Please print the listing that follows word for word, but skip any pictures it holds.
******************************
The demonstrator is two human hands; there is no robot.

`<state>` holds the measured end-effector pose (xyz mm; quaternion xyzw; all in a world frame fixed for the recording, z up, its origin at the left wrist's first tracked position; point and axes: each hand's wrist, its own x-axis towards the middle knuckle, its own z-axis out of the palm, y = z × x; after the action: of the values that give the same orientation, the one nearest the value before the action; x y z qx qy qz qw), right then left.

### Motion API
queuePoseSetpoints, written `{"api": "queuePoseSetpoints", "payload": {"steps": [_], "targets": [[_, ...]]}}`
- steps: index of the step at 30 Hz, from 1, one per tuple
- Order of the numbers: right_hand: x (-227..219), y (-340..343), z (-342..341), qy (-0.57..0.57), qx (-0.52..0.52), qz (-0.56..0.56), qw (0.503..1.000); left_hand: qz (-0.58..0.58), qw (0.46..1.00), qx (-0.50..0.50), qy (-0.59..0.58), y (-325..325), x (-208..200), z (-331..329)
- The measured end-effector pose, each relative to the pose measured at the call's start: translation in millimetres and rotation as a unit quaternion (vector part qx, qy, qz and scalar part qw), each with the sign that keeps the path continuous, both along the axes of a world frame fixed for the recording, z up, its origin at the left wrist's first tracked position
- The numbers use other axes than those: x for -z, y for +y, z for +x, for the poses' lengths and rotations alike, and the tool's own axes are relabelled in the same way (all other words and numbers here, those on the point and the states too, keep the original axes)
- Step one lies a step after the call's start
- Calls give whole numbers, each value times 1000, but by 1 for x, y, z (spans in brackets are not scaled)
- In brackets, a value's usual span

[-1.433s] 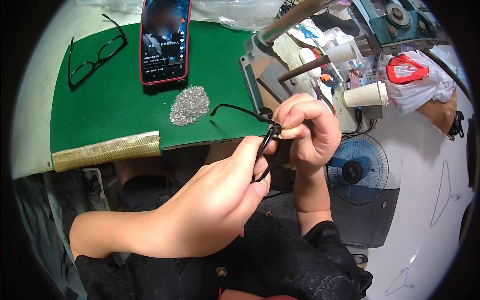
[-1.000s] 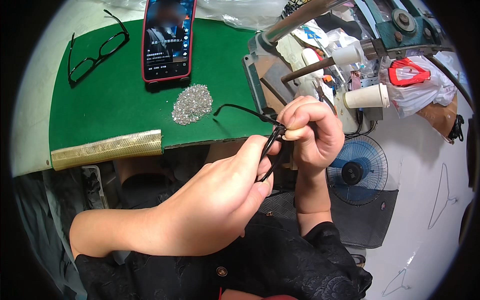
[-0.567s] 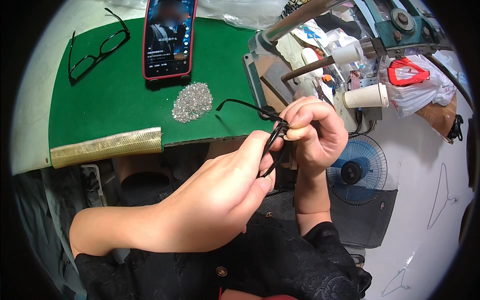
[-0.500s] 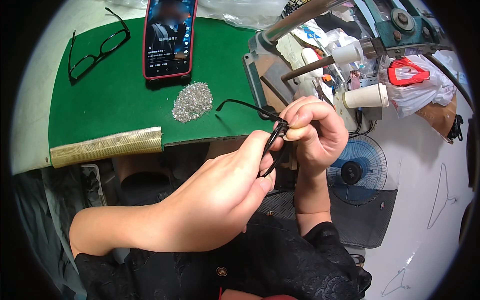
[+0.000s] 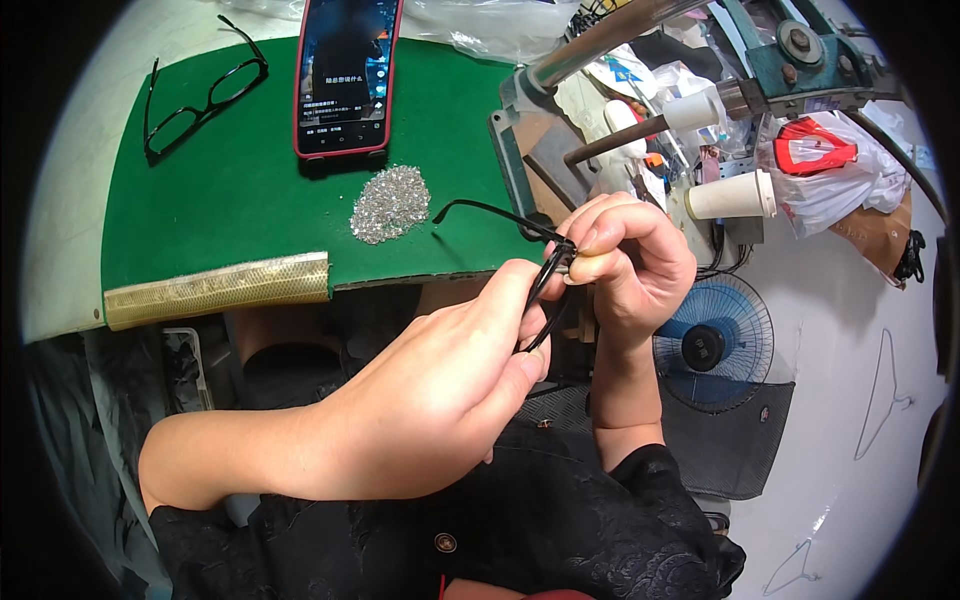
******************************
Response area:
The demonstrator is two human hands; there is no robot.

`<state>` holds the measured end-effector pose (xyz mm; quaternion xyzw; all in a world frame fixed for the recording, z up, its origin at the left wrist's first tracked position; point and axes: each hand's wrist, its own x-axis towards the middle knuckle, its own z-axis out of the palm, y = z × x; after the action: of the values that give the same orientation, the one nearest the value before the action; x y z qx qy qz qw), right then left.

### Motion API
queuePoseSetpoints, written `{"api": "queuePoseSetpoints", "payload": {"steps": [_], "targets": [[_, ...]]}}`
- steps: index of the step at 30 Hz, from 1, one per tuple
- Order of the numbers: right_hand: x (-227..219), y (-340..343), z (-342..341), qy (-0.57..0.57), qx (-0.52..0.52), qz (-0.56..0.56), qw (0.503..1.000); left_hand: qz (-0.58..0.58), qw (0.46..1.00), qx (-0.50..0.50), qy (-0.59..0.58), y (-325..325), x (-208..200), z (-331..329)
- The measured end-effector pose, each relative to the pose measured at the call's start: translation in millimetres and rotation as a unit quaternion (vector part qx, qy, qz and scalar part qw), each with the sign that keeps the path continuous, both along the axes of a world frame fixed for the recording, z up, its origin at the left wrist's first tracked position
- The numbers use other axes than those: x for -z, y for +y, z for +x, for the poses' lengths and rotations alike, and the tool's own axes are relabelled in the same way (all other words and numbers here, those on the point and the states too, keep the original axes)
- Step one lies a step after the call's start
- Calls give whole numbers, each value times 1000, but by 1 for x, y, z (spans in brackets are not scaled)
- In brackets, a value's usual span

[-1.433s] 
[-1.000s] 
[-0.567s] 
[-0.500s] 
[+0.000s] 

This answer is complete as written.